14--17 февраля 1837 г. Вятка.
14 февраля 1837. Вятка.
Продолжая мысль, сказанную в прошлом письме (можете справиться), я сделал вопрос: стало быть, требования на жизнь были более, колоссальнее, изящнее у Шиллера, у Байрона, нежели у меня, и потому я удовлетворен, а они нет? Но это не токмо несправедливого даже я перегнал их. Требования Шиллера, напр<имер>, ясны, по его сочинениям можно легко восстановить,
тот идеал, которого осуществления жаждала душа его. Это вместе Иоганна д'Арк и Текла; даже наружность его идеала понятна. Я требовал не менее, о нет -- и нашел в тебе более, гораздо более, нежели требовал. -- Провидение хотело избаловать меня; по балованных детей наказывают впоследствии. Но с которой же стороны ждать это наказание? Со стороны частной, индивидуальной жизни моей -- невозможно. Остается другая половина моего бытия, столь же существенная, столь же необходимая -- общая, универсальная жизнь, поприще... Горе, ежели там; трудов не боюсь, несчастий не боюсь, но неудачи боюсь. А для частной жизни одной не живут люди с пламенной душой. Мне уже 24 года, и я еще не знаю, что я буду делать, я еще не отгадал приказ провидения, данный моей жизни. Писать или служить. Литературное поприще неудовлетворительно, там нет этой жизни в самом деле; служить -- сколько унижения, сколько лет до тех пор, пока моя служба может быть полезна? Вот тебе, ангел мой, вопросы, занимающие меня в последнее время.
15 февраля.
Я думал о своих статьях, перечитывая начало повести "Там". Нет, все это ужасно слабо, едва набросаны контуры: смело, но бедно, очень бедно. Лучшая статья моя -- "Германский путешественник". Право, ты увлекалась "Легендой", она же у тебя не поправленная. "Мысль и откровение" -- хорошо потому, что тут нет повести, а просто пламенное изложение моей теории. Всё поправить надобно, а это-то и худо. Как же можно сделать лучше в холодную минуту то, что писано в жару одушевленья; и еще хуже, что во время этого одушевленья написанное неудовлетворительно.
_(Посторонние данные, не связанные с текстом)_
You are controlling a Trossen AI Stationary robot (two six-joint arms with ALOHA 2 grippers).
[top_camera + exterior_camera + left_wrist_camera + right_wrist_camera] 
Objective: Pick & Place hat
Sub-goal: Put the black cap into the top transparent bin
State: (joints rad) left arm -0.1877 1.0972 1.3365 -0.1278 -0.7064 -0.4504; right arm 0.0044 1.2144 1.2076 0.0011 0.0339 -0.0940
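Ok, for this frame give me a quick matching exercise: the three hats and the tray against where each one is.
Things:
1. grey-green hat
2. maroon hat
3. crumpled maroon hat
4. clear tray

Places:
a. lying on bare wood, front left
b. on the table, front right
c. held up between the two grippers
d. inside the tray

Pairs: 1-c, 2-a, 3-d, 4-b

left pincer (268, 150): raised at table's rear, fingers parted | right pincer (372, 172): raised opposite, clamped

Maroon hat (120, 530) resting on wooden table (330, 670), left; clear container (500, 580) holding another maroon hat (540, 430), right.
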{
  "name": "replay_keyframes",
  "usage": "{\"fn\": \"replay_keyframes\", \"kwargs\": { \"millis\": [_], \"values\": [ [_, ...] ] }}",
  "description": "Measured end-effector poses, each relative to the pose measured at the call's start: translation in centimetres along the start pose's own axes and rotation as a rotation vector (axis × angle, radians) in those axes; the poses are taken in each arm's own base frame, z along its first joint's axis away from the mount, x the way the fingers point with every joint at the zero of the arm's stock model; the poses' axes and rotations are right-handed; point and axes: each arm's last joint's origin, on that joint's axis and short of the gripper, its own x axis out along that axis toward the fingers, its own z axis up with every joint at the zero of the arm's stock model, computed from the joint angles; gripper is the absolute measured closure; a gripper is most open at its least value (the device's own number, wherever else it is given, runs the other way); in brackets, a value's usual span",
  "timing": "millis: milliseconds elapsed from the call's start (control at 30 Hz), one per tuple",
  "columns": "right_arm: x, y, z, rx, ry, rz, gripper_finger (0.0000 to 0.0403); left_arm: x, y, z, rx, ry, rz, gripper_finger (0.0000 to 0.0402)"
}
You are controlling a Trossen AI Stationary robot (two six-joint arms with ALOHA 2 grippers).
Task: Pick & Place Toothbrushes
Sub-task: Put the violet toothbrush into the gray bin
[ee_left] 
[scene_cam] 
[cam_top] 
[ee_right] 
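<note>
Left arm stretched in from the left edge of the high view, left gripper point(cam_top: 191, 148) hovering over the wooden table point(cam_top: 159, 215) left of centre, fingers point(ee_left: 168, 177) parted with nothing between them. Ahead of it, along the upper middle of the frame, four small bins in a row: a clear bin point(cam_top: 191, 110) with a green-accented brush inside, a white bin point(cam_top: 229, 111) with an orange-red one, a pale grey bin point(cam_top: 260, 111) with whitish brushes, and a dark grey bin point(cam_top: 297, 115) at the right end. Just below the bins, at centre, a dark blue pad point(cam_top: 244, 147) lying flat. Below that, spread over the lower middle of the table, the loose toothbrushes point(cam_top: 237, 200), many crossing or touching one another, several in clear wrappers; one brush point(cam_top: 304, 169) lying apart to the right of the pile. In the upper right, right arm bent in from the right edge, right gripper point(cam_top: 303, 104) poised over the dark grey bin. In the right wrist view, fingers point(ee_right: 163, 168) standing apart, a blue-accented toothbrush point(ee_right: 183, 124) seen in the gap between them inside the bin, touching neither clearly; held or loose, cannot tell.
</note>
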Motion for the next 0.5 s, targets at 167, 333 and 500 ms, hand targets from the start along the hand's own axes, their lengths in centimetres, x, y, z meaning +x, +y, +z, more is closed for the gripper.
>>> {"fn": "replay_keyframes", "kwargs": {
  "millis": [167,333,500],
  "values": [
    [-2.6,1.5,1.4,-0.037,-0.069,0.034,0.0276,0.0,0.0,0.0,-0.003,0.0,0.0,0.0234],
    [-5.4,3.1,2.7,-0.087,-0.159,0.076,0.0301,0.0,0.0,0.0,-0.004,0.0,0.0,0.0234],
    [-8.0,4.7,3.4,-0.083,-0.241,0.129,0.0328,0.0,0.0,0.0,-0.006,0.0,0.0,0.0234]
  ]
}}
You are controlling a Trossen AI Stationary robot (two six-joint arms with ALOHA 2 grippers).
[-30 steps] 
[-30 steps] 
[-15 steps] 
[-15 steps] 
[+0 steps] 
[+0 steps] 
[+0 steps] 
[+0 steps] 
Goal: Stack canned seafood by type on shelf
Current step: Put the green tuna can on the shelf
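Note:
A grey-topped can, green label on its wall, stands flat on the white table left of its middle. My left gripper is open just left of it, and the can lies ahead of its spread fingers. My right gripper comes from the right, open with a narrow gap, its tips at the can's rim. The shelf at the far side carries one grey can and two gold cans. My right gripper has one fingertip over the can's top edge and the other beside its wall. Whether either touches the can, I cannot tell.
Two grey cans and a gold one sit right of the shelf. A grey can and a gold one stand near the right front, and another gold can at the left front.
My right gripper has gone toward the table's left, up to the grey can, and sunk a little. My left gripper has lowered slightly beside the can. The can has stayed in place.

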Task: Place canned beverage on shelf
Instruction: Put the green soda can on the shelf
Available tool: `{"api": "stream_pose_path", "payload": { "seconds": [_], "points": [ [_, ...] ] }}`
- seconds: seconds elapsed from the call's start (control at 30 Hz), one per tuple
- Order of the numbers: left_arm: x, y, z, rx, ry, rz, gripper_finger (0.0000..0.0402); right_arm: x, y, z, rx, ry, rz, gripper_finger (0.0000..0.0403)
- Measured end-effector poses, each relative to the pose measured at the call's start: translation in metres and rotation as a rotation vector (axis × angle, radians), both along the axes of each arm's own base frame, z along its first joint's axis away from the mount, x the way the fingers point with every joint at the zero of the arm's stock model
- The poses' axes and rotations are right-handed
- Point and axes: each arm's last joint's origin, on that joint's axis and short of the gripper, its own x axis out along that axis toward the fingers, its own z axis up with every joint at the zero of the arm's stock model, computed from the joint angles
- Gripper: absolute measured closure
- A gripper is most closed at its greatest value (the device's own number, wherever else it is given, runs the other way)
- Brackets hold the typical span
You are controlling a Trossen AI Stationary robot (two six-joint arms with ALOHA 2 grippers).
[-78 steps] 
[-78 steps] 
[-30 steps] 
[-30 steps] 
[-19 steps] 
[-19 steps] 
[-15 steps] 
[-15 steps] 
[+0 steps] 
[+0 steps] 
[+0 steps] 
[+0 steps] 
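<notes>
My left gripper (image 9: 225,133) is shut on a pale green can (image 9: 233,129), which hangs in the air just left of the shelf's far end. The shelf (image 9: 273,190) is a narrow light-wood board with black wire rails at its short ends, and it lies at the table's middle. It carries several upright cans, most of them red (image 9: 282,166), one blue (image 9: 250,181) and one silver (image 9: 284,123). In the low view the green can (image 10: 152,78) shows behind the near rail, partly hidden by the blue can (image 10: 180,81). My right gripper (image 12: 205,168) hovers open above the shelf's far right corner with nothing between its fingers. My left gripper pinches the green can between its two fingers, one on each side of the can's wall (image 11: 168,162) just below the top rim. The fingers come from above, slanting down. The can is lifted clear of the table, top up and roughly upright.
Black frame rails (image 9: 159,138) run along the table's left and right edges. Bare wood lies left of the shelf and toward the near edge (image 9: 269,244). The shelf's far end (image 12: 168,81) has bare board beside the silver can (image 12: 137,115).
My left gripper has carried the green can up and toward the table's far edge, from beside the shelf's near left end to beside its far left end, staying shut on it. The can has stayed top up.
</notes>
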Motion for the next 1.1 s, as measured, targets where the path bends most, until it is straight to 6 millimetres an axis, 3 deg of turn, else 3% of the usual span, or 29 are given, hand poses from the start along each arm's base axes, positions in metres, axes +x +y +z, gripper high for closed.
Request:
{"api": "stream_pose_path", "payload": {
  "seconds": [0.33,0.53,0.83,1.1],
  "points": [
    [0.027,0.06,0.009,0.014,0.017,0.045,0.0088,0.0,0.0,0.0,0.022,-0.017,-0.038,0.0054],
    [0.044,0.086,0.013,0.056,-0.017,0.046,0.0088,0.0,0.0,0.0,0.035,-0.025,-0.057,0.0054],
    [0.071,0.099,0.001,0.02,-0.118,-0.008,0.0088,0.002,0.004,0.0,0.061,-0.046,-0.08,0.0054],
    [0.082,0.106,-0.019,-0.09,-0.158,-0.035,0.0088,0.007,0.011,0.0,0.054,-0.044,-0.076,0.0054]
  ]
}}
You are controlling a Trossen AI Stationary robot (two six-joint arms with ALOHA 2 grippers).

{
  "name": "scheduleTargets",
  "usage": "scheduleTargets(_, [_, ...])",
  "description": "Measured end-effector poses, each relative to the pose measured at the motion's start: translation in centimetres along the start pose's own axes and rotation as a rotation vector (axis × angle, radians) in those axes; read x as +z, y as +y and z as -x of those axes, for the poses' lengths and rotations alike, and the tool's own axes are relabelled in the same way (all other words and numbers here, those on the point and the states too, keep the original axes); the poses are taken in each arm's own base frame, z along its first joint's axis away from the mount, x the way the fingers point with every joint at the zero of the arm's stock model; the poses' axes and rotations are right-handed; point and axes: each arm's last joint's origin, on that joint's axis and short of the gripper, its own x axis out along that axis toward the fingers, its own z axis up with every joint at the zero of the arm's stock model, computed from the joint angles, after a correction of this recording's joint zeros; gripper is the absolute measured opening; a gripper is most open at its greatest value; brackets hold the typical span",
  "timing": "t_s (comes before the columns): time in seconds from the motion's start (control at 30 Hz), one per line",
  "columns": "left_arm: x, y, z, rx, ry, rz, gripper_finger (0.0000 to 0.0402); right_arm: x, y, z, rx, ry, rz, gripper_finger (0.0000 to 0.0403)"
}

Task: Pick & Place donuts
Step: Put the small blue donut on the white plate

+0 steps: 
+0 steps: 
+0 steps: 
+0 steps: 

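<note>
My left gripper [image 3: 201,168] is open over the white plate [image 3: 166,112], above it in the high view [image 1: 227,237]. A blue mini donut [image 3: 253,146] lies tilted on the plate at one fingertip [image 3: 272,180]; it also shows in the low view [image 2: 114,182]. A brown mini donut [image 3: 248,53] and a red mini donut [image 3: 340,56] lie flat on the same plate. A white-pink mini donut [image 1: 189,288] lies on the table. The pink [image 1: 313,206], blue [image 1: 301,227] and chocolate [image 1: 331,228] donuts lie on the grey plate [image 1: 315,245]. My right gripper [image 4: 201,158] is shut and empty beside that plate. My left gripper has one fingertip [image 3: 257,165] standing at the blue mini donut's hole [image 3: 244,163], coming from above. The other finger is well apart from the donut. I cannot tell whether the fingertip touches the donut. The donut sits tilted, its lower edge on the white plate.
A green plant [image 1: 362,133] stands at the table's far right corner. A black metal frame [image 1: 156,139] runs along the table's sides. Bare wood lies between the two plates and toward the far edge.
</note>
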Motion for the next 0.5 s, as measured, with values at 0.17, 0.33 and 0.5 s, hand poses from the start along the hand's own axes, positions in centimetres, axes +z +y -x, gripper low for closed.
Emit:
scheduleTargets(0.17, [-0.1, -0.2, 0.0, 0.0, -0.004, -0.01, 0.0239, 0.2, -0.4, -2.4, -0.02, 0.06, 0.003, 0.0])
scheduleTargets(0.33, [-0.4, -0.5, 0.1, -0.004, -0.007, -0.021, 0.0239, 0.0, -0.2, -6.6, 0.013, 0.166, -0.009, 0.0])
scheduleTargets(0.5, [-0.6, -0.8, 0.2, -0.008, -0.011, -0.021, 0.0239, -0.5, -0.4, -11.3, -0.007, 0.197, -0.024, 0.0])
Ты пишешь, ангел мой, что скоро всё узнают, -- не знаю почему, а я очень желал бы, чтоб это случилось поскорее. Сопряжено с неприятностями, да что же делать! А ежели скорее они начнутся, то скорее будут прошедшими. Лишь бы мне добраться до Москвы. А ведь ты права, Наташа, что нам нечего будет рассказывать о разлуке, потому что мы были все время вместе. Знаешь ли, как ты верно изобразила те минуты, когда, несколько часов сурьезно занимаясь, я вдруг, со вздохом, и глазом и душою ищу мою Наташу, чтоб подарить ей мысль, потом и трудом нажитую. Именно так, как ты пишешь. Симпатия!
17 февраля.
Пишут из Москвы, что не получали от меня письма, -- а я пишу всякую почту; стало, и твое пропало. Жаль, ибо ты будешь грустить, жаль и потому, что каждое письмо есть
продолжение одной нити, кольцо одной цепи, кольцо живое и необходимое. Да, по этим письмам к тебе можно восстановить всю жизнь мою с 1834 года. Тут мечты, надежды, страдания, восторги, падение, тут всего более я и, следственно, тут же сама ты. Как луч света, белый и чистый, преломляясь о камень, возвращается цветистым и ярким назад, так и твоя прелестная душа спокойно выливается в твоих письмах и принимает пурпур огня в моих и яркость луча преломленного. И летит опять к тебе так, как и преломленный луч бежит земли и стремится опять к небу.